Definición
Secondary malignant neoplasm of unspecified adrenal gland. Código ICD-10-CM: C79.70. Fuente oficial: NIH Clinical Tables.
Cuadro clínico
Metástasis adrenal representa 4-7% de neoplasias adrenales, frecuentemente asintomática al diagnóstico. Síntomas cuando presentes: dolor flanco/abdominal, astenia, pérdida ponderal, síndrome de Cushing o insuficiencia adrenal si afecta >90% del parénquima. Signos: masa abdominal palpable, hipotensión, hiperpigmentación (si falla adrenal). Factores de riesgo: historia de cáncer pulmonar, renal, melanoma, linfoma. Afecta ambas glándulas en 50% casos. Evaluación: incidentaloma adrenal en CT/RM realizado por patología oncológica primaria.
Diagnóstico
Hallazgo imagenológico: masa adrenal heterogénea, hipodensa o isodensa en CT basal; realce heterogéneo con gadolinio. RM: hipersignal T2, realce inhomogéneo. PET-CT: captación FDG aumentada (sensibilidad 95%). Criterios diagnósticos: comprobación histológica por biopsia percutánea (aguja 18G) con inmunohistoquímica confirma origen metastásico. Marcadores tumorales según primario.
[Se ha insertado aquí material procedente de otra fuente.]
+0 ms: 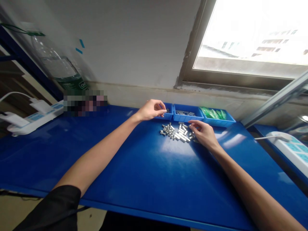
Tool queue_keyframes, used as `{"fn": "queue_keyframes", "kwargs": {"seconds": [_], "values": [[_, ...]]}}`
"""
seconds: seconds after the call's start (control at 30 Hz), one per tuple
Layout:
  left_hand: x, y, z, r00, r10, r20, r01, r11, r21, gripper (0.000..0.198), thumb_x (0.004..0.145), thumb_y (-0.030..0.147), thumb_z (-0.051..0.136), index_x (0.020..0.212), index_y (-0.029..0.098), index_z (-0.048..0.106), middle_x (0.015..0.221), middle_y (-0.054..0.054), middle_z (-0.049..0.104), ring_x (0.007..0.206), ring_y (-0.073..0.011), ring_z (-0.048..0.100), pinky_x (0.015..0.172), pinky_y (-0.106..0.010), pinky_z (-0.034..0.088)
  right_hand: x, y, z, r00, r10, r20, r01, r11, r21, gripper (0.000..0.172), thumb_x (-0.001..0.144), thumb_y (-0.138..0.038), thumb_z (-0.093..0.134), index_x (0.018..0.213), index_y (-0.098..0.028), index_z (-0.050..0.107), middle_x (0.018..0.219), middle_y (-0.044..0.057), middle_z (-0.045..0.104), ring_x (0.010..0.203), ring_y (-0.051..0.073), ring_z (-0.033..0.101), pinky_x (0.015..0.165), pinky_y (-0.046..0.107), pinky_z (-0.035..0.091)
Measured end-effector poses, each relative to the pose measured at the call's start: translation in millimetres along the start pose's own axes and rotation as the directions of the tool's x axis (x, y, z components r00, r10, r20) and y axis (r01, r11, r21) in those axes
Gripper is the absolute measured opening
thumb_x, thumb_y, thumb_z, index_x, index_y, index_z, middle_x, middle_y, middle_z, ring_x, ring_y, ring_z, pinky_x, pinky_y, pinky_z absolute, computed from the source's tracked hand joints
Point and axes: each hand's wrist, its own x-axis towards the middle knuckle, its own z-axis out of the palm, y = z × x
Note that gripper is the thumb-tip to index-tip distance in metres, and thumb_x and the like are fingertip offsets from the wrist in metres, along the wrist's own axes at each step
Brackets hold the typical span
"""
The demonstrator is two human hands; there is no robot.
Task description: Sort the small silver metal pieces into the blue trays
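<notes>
My left hand point(151, 110) hovers over the left blue bin point(169, 116), thumb and forefinger pinched together. Whatever lies between those fingertips is too small to make out. At the right side of a pile of short silvery metal pieces point(182, 134), my right hand point(202, 131) has its thumb and forefinger closed at the pieces; I cannot make out what is in them. Left of these longer pieces lies a cluster of small screw-like metal parts point(166, 129). The left bin's contents are partly hidden by my left hand.
A middle blue bin point(188, 117) holds metal pieces, and a right blue bin point(220, 122) holds green packets. Power strips lie at the left point(36, 119) and right point(292, 149). A large plastic bottle point(56, 64) stands back left. The blue table point(144, 173) meets the wall behind the bins.
</notes>
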Motion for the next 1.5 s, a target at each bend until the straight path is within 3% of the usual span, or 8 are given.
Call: {"fn": "queue_keyframes", "kwargs": {"seconds": [0.23,0.53,0.67,0.8,1.07,1.3,1.4,1.5], "values": [[-0.3,4.1,-5.5,0.970,-0.020,0.241,0.048,0.993,-0.111,0.039,0.077,0.041,0.086,0.101,0.012,0.075,0.090,-0.011,0.080,0.083,-0.0193,0.076,0.079,-0.029,0.060,1.7,-3.1,-6.3,0.998,0.000,-0.058,0.014,0.971,0.238,0.035,0.086,-0.044,0.072,0.112,-0.020,0.076,0.096,0.008,0.074,0.078,0.023,0.075,0.072,0.035,0.057],[6.5,-16.6,11.8,0.971,-0.190,-0.145,0.138,0.941,-0.307,0.051,0.081,0.032,0.084,0.123,0.007,0.072,0.104,-0.018,0.079,0.098,-0.0254,0.078,0.090,-0.037,0.063,1.4,-2.4,-5.5,0.997,0.072,-0.023,-0.053,0.875,0.482,0.037,0.072,-0.049,0.089,0.092,-0.020,0.078,0.088,0.006,0.079,0.080,0.023,0.076,0.077,0.035,0.061],[3.8,-6.3,13.9,0.989,-0.089,-0.115,0.071,0.986,-0.150,0.040,0.086,0.030,0.078,0.120,0.009,0.074,0.099,-0.015,0.080,0.092,-0.0235,0.079,0.085,-0.034,0.063,1.3,-2.9,-5.2,0.996,0.093,0.016,-0.087,0.844,0.529,0.043,0.066,-0.049,0.094,0.094,-0.020,0.078,0.101,0.009,0.082,0.095,0.027,0.078,0.091,0.041,0.062],[-1.7,5.8,10.6,0.997,0.002,0.077,-0.010,0.995,0.104,0.030,0.088,0.033,0.072,0.109,0.013,0.080,0.102,-0.011,0.081,0.092,-0.0216,0.078,0.084,-0.028,0.060,1.5,-4.0,-5.6,0.991,0.129,0.047,-0.134,0.828,0.545,0.050,0.065,-0.053,0.093,0.099,-0.019,0.079,0.096,0.010,0.082,0.091,0.028,0.079,0.089,0.042,0.063],[-6.1,-6.2,10.7,0.926,0.005,0.378,-0.154,0.919,0.363,0.025,0.082,0.019,0.073,0.105,0.017,0.083,0.101,-0.008,0.082,0.088,-0.0189,0.075,0.076,-0.022,0.053,0.0,-11.1,-10.0,0.981,0.150,0.119,-0.188,0.878,0.441,0.054,0.067,-0.064,0.088,0.090,-0.016,0.077,0.067,0.006,0.075,0.054,0.020,0.069,0.056,0.032,0.056],[-7.0,-10.3,13.2,0.921,0.014,0.389,-0.171,0.913,0.371,0.019,0.077,0.014,0.075,0.095,0.016,0.083,0.087,-0.007,0.080,0.076,-0.0168,0.072,0.067,-0.021,0.050,0.5,-6.4,-11.3,0.990,0.127,0.067,-0.142,0.931,0.337,0.045,0.075,-0.059,0.083,0.087,-0.017,0.077,0.071,0.007,0.075,0.062,0.021,0.069,0.059,0.033,0.056],[-6.8,-11.0,13.7,0.921,0.005,0.389,-0.165,0.911,0.379,0.016,0.077,0.012,0.074,0.091,0.015,0.082,0.085,-0.007,0.079,0.075,-0.0160,0.071,0.065,-0.021,0.048,1.1,-3.7,-10.8,0.999,-0.004,-0.052,0.009,0.995,0.097,0.035,0.081,-0.051,0.076,0.090,-0.018,0.080,0.086,0.009,0.077,0.073,0.023,0.070,0.066,0.035,0.056],[-6.7,-12.0,14.1,0.918,-0.009,0.396,-0.161,0.904,0.395,0.016,0.079,0.012,0.072,0.092,0.014,0.081,0.087,-0.007,0.079,0.076,-0.0159,0.071,0.066,-0.020,0.048,1.0,-1.4,-8.1,0.990,-0.141,-0.018,0.140,0.989,-0.045,0.029,0.084,-0.044,0.070,0.098,-0.021,0.081,0.103,0.010,0.078,0.085,0.025,0.071,0.075,0.038,0.057]]}}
Estudios funcionales: cortisol libre 24h, ACTH, aldosterona para descartar adenoma secretor.
Diagnóstico diferencial
1. Adenoma adrenal: benignidad citológica, densidad <10UH en CT sin contraste, ausencia FDG-PET. 2. Feocromocitoma: síntomas catacolaminérgicos (cefalea, sudoración, hipertensión paroxística), elevación metanefrina plasmática/urinaria. 3. Carcinoma adrenocortical: masa gigante >4cm, invasión local, hipersecreción hormonal severa, origen primario adrenal en imágenes. 4. Tuberculosis adrenal: contexto epidemiológico, bilateral simétrica, necrosis central, respuesta tuberculostática. 5. Absceso adrenal: fiebre, leucocitosis, cultivo positivo, historia inmunosupresión.
Tratamiento
Primera línea: Quimioterapia sistémica según tumor primario (p.ej. cisplatino-etoposido si pulmón). Hormonoterapia: mitotano 8-10g/día dividido si insuficiencia adrenal progresiva. Reposición: hidrocortisona 20-30mg/día (0.5-0.75mg/kg) + fludrocortisona 0.05-0.1mg/día. Radioterapia paliativa si dolor intratable. Segunda línea: inhibidores de checkpoint (nivolumab, pembrolizumab) según origen primario. Derivación a oncología: todos casos. Neurocirugía: resección si metástasis única, paciente candidato y primario controlado. Endocrinología: manejo crisis adrenal. Seguimiento imagenológico 3 meses.